Service Orchestrator Engine

The service orchestrator is a component that is added to your inference graph to:

  • Correctly manage the request/response paths described by your inference graph
  • Expose Prometheus metrics
  • Provide Tracing via Open Tracing
  • Add CloudEvent based payload logging

The current service orchestrator is a GoLang implementation. There is a previous Java implementation which will be deprecated in 1.2 release of Seldon Core.

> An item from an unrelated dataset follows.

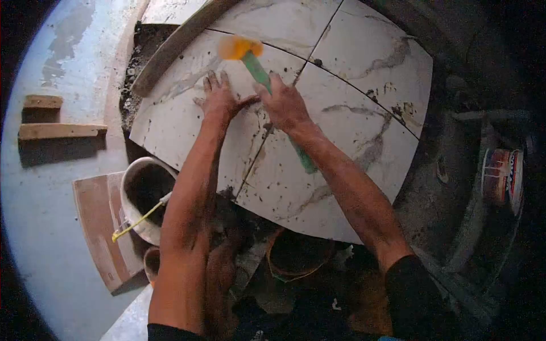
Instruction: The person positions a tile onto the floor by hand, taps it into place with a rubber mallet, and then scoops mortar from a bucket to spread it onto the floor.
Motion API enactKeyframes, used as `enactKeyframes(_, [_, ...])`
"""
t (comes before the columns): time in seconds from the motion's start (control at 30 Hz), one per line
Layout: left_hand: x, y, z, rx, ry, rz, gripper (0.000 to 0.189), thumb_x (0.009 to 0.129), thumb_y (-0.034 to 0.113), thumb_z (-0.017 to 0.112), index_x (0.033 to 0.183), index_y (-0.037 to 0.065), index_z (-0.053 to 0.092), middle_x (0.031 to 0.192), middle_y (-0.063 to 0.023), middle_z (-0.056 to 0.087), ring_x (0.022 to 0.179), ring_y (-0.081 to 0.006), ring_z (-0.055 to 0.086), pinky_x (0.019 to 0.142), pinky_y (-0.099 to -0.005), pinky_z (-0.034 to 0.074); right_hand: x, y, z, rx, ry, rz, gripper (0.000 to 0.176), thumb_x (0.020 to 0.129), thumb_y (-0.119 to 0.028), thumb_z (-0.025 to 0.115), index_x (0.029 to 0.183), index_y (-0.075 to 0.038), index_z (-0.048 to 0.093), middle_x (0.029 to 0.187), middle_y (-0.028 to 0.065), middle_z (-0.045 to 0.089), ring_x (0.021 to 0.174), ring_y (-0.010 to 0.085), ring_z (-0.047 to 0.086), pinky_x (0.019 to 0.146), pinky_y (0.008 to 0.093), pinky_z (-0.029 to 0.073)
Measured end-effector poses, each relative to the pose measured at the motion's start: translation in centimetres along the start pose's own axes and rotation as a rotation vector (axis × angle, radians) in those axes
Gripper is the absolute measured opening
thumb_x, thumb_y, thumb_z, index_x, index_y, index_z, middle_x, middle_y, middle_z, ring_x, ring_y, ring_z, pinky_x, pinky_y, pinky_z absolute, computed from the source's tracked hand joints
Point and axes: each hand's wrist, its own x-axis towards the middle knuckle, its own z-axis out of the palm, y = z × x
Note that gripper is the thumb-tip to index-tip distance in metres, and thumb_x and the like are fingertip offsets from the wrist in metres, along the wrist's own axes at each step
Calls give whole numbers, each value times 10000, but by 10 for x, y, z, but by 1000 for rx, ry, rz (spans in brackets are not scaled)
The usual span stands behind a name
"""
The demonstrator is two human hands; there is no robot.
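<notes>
My right hand (pixel 284 105) is closed around the green handle of a mallet (pixel 257 71). Its head is orange and pale, slightly blurred, over the upper left tile. The handle's lower end sticks out below my right wrist. Fingers spread, my left hand (pixel 220 102) lies flat on a white marble-patterned tile (pixel 187 122), just left of the right hand. Dark joints run between this tile and the neighbouring tiles (pixel 335 142), and bits of dark mortar are scattered over them.
A long wooden straightedge (pixel 170 54) lies along the tiles' left edge. At lower left are a white bucket (pixel 151 227) with a yellow-tipped handle and a brown tile piece (pixel 96 204). Another bucket (pixel 298 275) stands near my body. A printed tub (pixel 500 179) is at right; wood pieces (pixel 62 131) sit left.
</notes>
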Motion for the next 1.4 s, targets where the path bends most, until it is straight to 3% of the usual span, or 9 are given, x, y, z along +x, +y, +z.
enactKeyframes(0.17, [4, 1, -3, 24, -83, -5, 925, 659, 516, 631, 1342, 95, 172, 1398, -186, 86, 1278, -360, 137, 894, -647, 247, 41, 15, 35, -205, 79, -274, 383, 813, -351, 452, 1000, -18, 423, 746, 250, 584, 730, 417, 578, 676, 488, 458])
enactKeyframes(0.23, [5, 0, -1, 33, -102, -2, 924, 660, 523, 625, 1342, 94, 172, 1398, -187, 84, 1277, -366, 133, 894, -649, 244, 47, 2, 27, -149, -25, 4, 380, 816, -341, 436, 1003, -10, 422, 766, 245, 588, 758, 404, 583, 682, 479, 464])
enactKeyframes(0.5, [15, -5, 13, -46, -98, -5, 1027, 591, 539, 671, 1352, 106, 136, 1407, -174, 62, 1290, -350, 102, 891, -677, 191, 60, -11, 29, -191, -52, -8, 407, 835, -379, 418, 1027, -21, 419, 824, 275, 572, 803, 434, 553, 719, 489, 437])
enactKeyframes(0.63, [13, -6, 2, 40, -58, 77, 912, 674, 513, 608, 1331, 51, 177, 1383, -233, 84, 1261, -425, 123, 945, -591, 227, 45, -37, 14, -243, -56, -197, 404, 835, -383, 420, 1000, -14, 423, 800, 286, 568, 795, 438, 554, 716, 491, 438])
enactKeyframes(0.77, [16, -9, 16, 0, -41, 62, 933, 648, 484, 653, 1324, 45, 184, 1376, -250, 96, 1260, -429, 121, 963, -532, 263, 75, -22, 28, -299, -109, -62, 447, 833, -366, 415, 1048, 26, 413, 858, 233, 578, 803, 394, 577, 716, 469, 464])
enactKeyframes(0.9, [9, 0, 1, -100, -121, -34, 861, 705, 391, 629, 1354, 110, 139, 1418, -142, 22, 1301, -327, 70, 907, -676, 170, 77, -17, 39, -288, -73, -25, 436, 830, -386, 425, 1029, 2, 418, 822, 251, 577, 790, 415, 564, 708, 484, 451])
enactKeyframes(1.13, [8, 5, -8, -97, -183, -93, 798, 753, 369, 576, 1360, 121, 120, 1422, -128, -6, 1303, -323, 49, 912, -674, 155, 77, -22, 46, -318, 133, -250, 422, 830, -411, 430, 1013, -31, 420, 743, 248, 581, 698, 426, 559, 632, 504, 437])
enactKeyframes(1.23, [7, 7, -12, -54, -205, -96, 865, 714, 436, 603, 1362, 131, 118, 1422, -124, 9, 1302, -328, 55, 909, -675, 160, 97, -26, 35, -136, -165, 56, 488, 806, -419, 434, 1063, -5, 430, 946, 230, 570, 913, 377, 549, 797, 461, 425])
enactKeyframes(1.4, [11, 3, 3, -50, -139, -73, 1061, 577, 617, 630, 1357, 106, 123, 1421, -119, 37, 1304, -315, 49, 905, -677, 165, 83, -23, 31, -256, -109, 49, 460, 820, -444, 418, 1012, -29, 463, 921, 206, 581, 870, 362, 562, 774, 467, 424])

In 1.1+ of Seldon Core you can specify the protocol and transport for the data plane of your inference graph. At present we allow the following combinations:

  • Protocol: Seldon, Tensorflow
  • Transport: REST, gRPC

You can see basic examples for all options in the protocol examples notebook.

Design

The service orchestrator’s core concern is to manage the request/response flow of calls through the defined inference graph. Given a graph shown below:

apiVersion: machinelearning.seldon.io/v1
kind: SeldonDeployment
metadata:
  name: fixed
spec:
  name: fixed
  protocol: seldon
  transport: rest
  predictors:
  - componentSpecs:
    - spec:
        containers:
        - image: seldonio/fixed-model:0.1
          name: classifier1
        - image: seldonio/fixed-model:0.1
          name: classifier2
    graph:
      name: classifier1
      type: MODEL
      children:
      - name: classifier2
        type: MODEL
    name: default
    replicas: 1

The service orchestrator component is added to the graph and manages the request flow as shown below:

svc-orch

The initial request (1) reaches the service orchestrator which forwards it to the first model (2) and the response is captured by the service orchestrator (3) which then forwards to second model (4) before the response is again captured by service orchestrator (5) before being returned to caller (6).

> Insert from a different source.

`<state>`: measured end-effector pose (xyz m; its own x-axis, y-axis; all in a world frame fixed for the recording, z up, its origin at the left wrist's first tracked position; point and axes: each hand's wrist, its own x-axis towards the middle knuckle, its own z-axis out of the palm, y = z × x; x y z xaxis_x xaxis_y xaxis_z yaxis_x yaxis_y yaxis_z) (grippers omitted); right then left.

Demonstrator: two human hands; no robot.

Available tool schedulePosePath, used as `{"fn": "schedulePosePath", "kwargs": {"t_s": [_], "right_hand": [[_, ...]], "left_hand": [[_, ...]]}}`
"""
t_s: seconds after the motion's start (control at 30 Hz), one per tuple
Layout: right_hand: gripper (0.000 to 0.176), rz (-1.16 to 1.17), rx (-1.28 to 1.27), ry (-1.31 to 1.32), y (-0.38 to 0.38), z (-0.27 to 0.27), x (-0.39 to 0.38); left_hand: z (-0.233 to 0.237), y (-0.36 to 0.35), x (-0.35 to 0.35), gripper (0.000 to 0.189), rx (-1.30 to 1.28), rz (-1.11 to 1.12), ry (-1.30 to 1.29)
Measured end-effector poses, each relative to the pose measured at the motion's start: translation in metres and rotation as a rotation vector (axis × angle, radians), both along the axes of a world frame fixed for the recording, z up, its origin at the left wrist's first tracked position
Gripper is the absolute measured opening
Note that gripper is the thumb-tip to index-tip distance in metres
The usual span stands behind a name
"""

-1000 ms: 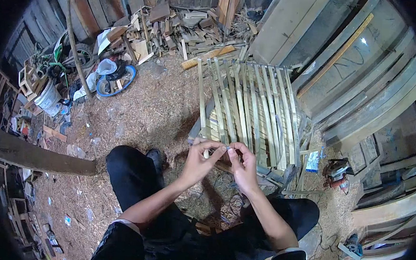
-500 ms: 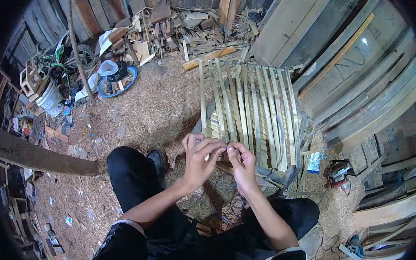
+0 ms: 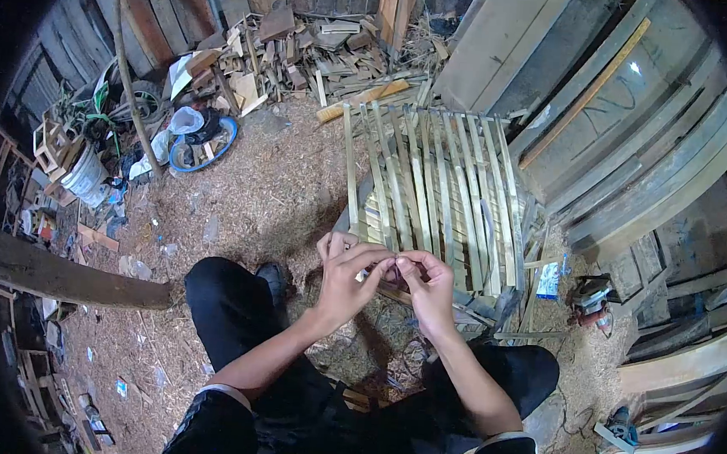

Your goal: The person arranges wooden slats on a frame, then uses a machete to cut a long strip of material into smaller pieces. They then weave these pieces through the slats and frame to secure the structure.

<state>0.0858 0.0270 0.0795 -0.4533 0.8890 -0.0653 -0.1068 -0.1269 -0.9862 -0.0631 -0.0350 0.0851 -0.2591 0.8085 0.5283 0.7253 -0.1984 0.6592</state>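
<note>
My left hand (image 3: 346, 277) and my right hand (image 3: 429, 293) meet fingertip to fingertip in front of me, over the near edge of a slatted wooden frame (image 3: 425, 181). Both are closed in a pinch, thumb against forefinger. Between the tips shows a bit of something small and dark purplish (image 3: 393, 270); I cannot tell what it is. A pale, short tip pokes out between the fingers of my left hand. Long thin wooden strips lie side by side on the frame, with more pale strips stacked beneath them.
Wood scraps (image 3: 341, 51) are heaped along the back wall. At the left stand a blue basin (image 3: 232, 146) with bags in it and a white bucket (image 3: 86, 180). Boards (image 3: 507, 53) lean at the right. A power tool (image 3: 620, 429) lies at lower right on the sawdust floor.
My right thumb and fingers have shifted slightly against the left fingertips, and the small dark thing between them shows more. The wooden strips are still in place.
</note>
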Motion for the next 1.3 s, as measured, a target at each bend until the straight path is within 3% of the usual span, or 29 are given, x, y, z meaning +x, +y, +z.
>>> {"fn": "schedulePosePath", "kwargs": {"t_s": [0.27, 0.33, 0.43, 0.6, 0.67, 0.87, 0.97, 1.07, 1.17, 1.3], "right_hand": [[0.018, 0.06, -0.069, 0.049, 0.004, 0.001, 0.001], [0.017, 0.043, -0.037, -0.002, 0.001, 0.007, -0.002], [0.016, 0.041, 0.029, -0.097, 0.003, 0.003, 0.0], [0.013, 0.094, 0.105, -0.108, 0.009, 0.007, 0.005], [0.012, 0.045, 0.294, -0.228, 0.01, 0.004, 0.005], [0.011, -0.061, 0.512, -0.279, 0.004, 0.015, 0.004], [0.011, -0.06, 0.49, -0.305, 0.003, 0.02, 0.002], [0.01, -0.04, 0.547, -0.317, 0.01, 0.012, 0.004], [0.009, -0.018, 0.604, -0.336, 0.012, 0.015, 0.006], [0.008, 0.006, 0.526, -0.323, 0.012, 0.017, 0.007]], "left_hand": [[-0.002, -0.002, 0.0, 0.012, -0.021, 0.024, -0.014], [-0.001, -0.001, 0.001, 0.011, -0.061, 0.008, -0.201], [-0.005, 0.001, -0.001, 0.012, -0.083, -0.005, -0.269], [-0.007, 0.003, -0.007, 0.013, -0.099, -0.045, -0.231], [-0.008, 0.004, -0.01, 0.013, -0.114, -0.073, -0.258], [-0.005, 0.007, -0.017, 0.01, -0.114, -0.015, -0.205], [-0.008, 0.008, -0.016, 0.01, -0.107, 0.038, -0.164], [-0.009, 0.009, -0.019, 0.011, -0.104, -0.005, -0.184], [-0.006, 0.007, -0.023, 0.012, -0.123, -0.029, -0.04], [-0.002, 0.005, -0.021, 0.013, -0.098, -0.105, -0.026]]}}
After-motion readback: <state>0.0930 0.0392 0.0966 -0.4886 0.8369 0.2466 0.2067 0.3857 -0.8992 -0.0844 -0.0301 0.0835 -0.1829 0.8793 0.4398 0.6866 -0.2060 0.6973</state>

For more complex inference graphs the service orchestrator will handle routing components which may decide which of a subset of child components to send the request or aggregation components to combine responses from multiple components.

Using the Java engine

You can continue to use the Java engine Service Orchestrator but this will be deprecated in release 1.2.

  • For Helm installs --set executor.enabled=false
  • For Kustomize - update manager.yaml env with USE_EXECUTOR: "false"

For further details on the Java engine see previous versions of this page in the docs.

Resource Requests/Limits for Service Orchestrator

You can set custom resource request and limits for this component by specifying them in a svcOrchSpec section in your Seldon Deployment. An example is shown below to set the engine cpu and memory requests:

{
  "apiVersion": "machinelearning.seldon.io/v1alpha2",
  "kind": "SeldonDeployment",
  "metadata": {
    "name": "svcorch"
  },
  "spec": {
    "name": "resources",
    "predictors": [
      {
        "componentSpecs": [
          {
            "spec": {
              "containers": [
                {
                  "image": "seldonio/mock_classifier:1.0",
                  "name": "classifier"
                }
              ]
            }
          }
        ],
        "graph": {
          "children": [],
          "name": "classifier",
          "type": "MODEL",
          "endpoint": {
            "type": "REST"
          }
        },
        "svcOrchSpec": {
          "resources": {
            "requests": {
               "cpu": "1",
               "memory": "3Gi"
            }
          }
        },
        "name": "release-name",
        "replicas": 1
      }
    ]
  }
}

Bypass Service Orchestrator (version >= 0.5.0, alpha feature)

If you are deploying a single model then for those wishing to minimize the latency and resource usage for their deployed model you can opt out of having the service orchestrator included. To do this add the annotation seldon.io/no-engine: "true" to the predictor. The predictor must contain just a single node graph. An example is shown below:

apiVersion: machinelearning.seldon.io/v1alpha2
kind: SeldonDeployment
metadata:
  labels:
    app: seldon
  name: noengine
spec:
  name: noeng
  predictors:
  - annotations:
      seldon.io/no-engine: "true"
    componentSpecs:
    - spec:
        containers:
        - image: seldonio/mock_classifier_rest:1.3
          name: classifier
    graph:
      children: []
      endpoint:
        type: REST
      name: classifier
      type: MODEL
    name: noeng
    replicas: 1

In these cases the external API requests will be sent directly to your model. At present only the python wrapper (>=0.13-SNAPSHOT) has been modified to allow this.

Note no metrics or extra data will be added to the request so this would need to be done by your model itself if needed.